Capital markets volumes show how well the industry has adapted since the coronavirus crisis began, but as economies emerge from lockdown, bankers and clients need to look much further ahead.

On March 20, blue-chip Unilever sold €2 billion of bonds. It’s a deal that would typically pass without much comment, but this time was different. The company was bringing the first trade in Europe to be attempted with all its participants working from home. 

The borrower did have maturities coming up but was not desperate for the money. Investors, having seen US corporate bonds swing back to life a day earlier, poured in, with demand of more than €10 billion. 

After nearly two weeks of meltdown, when even commercial paper was on the ropes and revolving credit facilities seemed to be the only money to be had, at last there was a sign that deals could be done.

Fast forward to mid May and youthful Norwegian video conferencing company Pexip was celebrating its $200 million flotation on the Oslo Stock Exchange. In just 10 weeks markets had gone from being shut to all but a select handful of supranationals to being open to a growth story IPO, albeit one that ticked the most on-trend industry box imaginable: helping people collaborate when they can’t be in the office.

By most measures the weeks of coronavirus crisis since the pandemic took hold in Europe and North America have been an extraordinary period for capital markets. According to Dealogic data, global debt capital market volumes from April 1 to May 26 totalled $1.5 trillion. That’s more than 35% up from the same period in 2019. Within that data are much more striking moves.

Investment grade corporate issuance has more than tripled, in both euros and the US market. Sovereigns, supranationals and agencies (SSAs) in euros have seen the same jump. In the US, high yield has nearly doubled; in Europe, a market with much less depth, it has fallen to just a third of last year’s figure

The market needed a transaction like Unilever to reopen it
Mark Lynagh, BNP Paribas

European equity capital markets have seen deals worth roughly $26 billion, more or less flat year on year. But the business has radically changed – IPOs have gone, replaced by follow-on offers, many of them to raise new money. In the US, volumes have practically doubled to $80 billion, as a vast slew of convertible bonds adds onto follow-on offers that have tripled in volume.

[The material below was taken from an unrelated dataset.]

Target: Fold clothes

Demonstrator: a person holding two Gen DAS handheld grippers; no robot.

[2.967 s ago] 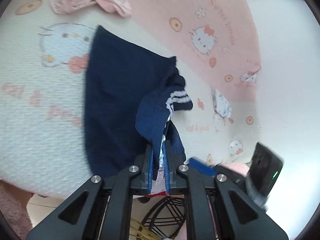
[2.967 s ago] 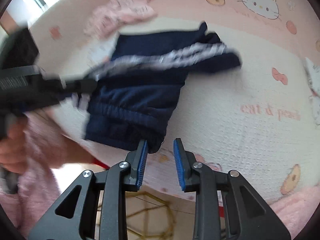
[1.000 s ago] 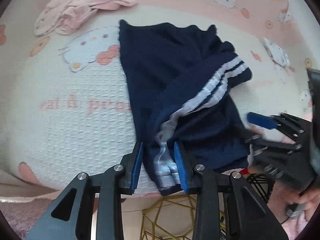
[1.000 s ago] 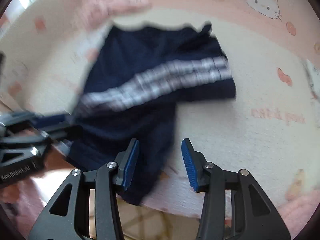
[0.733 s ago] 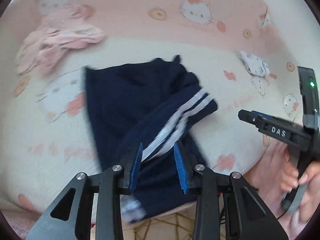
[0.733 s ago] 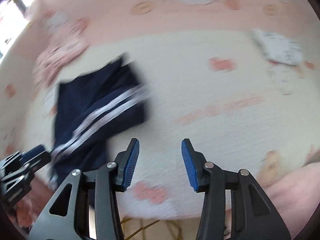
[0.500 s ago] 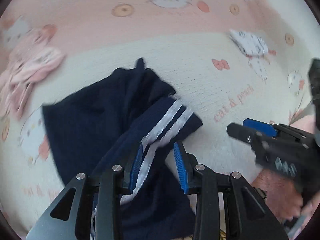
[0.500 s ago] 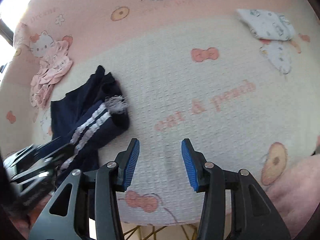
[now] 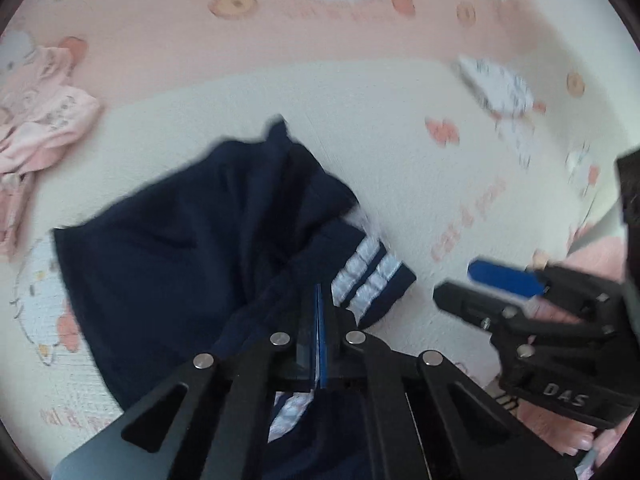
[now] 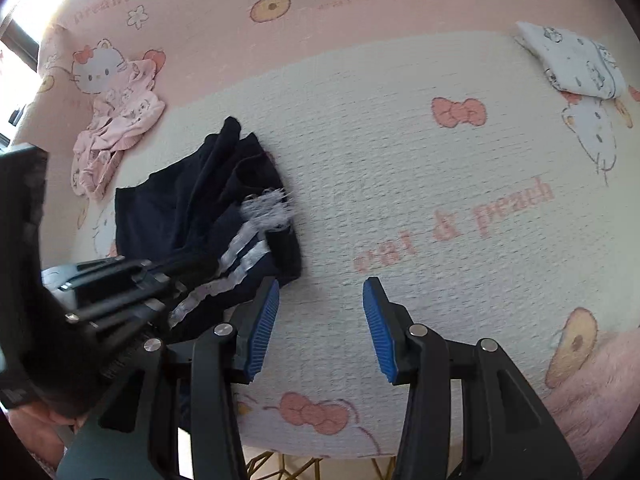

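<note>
From the left wrist camera, a cream waffle-textured blanket printed with cartoon cats, bows and pink lettering [image 9: 400,168] covers the work surface, with a band of pink blanket [image 9: 280,32] of the same print beyond it. A pair of navy trousers with white side stripes [image 9: 180,248] lies crumpled on the cream part, its striped cuff [image 9: 370,276] turned toward the camera. The left gripper [image 9: 318,332] has its jaws drawn together, clamped on a fold of the navy fabric just behind that cuff. A crumpled pale pink printed garment [image 9: 36,132] sits at the far left edge, and a blurred folded white printed cloth [image 9: 496,84] lies at the far right. The right gripper [image 9: 508,292] shows at the right edge, well clear of the trousers. From the right wrist camera, the right gripper [image 10: 320,316] hovers over bare cream blanket [image 10: 400,200] with its blue-padded jaws spread wide and nothing between them. The trousers [image 10: 192,208] lie to its left, the left gripper [image 10: 160,280] gripping them at the striped leg. The pink garment [image 10: 116,136] rests beyond them, the white cloth [image 10: 576,64] at the upper right, and bright window light [image 10: 20,8] shows at the top-left corner.
</note>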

Practically everything is back. There have been high-yield bonds, emerging market trades, even asset-backed securities. There has been rescue equity, growth equity, monetization and big M&A. 

Such has been the level of activity that some have questioned if capital markets are once again displaying a striking disconnect with the real economy, in which job losses are rising and societies are only just coming out of lockdown.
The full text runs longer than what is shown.